Exercise prompt
Apart from the pictures, every line below needs to be reproduced verbatim.
======== Data segment ========
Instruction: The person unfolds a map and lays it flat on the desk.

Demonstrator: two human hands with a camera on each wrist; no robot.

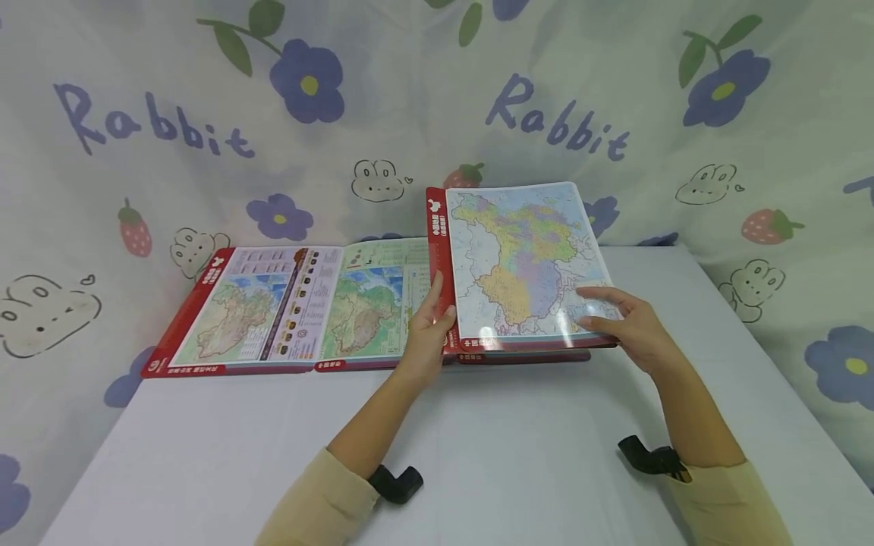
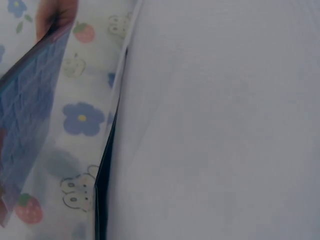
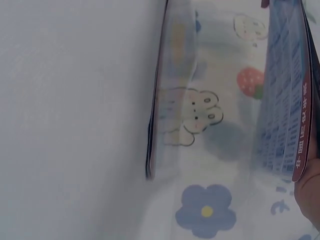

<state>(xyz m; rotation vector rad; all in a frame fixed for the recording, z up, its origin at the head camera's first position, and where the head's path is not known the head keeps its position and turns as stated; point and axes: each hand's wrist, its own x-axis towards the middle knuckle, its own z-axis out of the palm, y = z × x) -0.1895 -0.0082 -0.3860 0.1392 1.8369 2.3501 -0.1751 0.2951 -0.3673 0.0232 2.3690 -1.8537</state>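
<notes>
A glossy map sheet with a red left border (image 1: 519, 265) is lifted and tilted above other maps. My left hand (image 1: 426, 337) grips its left side near the lower corner. My right hand (image 1: 635, 326) pinches the lower right edge, with thumb and a finger on the printed face. Text covers the underside of the lifted map (image 3: 285, 100) in the right wrist view, where the right hand (image 3: 309, 195) holds the edge. Overlapping maps (image 1: 273, 303) lie flat to the left, and another map's edge (image 1: 526, 357) shows beneath.
A white-covered table (image 1: 519, 447) carries the maps. Behind it hangs a curtain (image 1: 410, 98) printed with flowers, strawberries, rabbits and lettering. Black curved devices sit at both wrists, one on the left (image 1: 397, 484) and one on the right (image 1: 649, 456).
</notes>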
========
Exercise solution
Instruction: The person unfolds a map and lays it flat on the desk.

Demonstrator: two human hands with a camera on each wrist; no robot.


<state>(xyz m; rotation vector rad; all in a frame fixed for the recording, z up, its origin at the head camera's first position, and where the head's path is not known the head keeps its position and turns as stated; point and axes: each hand's wrist, its own x-axis towards the middle knuckle, its own z-axis out of the palm, y = z × x) -0.1895 -0.0082 -0.3860 0.1392 1.8369 2.3501 -0.1751 0.2951 -0.3673 0.0232 2.3690 -1.8537</state>
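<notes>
A glossy map sheet with a red left border (image 1: 519, 265) is lifted and tilted above other maps. My left hand (image 1: 426, 337) grips its left side near the lower corner. My right hand (image 1: 635, 326) pinches the lower right edge, with thumb and a finger on the printed face. Text covers the underside of the lifted map (image 3: 285, 100) in the right wrist view, where the right hand (image 3: 309, 195) holds the edge. Overlapping maps (image 1: 273, 303) lie flat to the left, and another map's edge (image 1: 526, 357) shows beneath.
A white-covered table (image 1: 519, 447) carries the maps. Behind it hangs a curtain (image 1: 410, 98) printed with flowers, strawberries, rabbits and lettering. Black curved devices sit at both wrists, one on the left (image 1: 397, 484) and one on the right (image 1: 649, 456).
</notes>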

This completes the output for the exercise.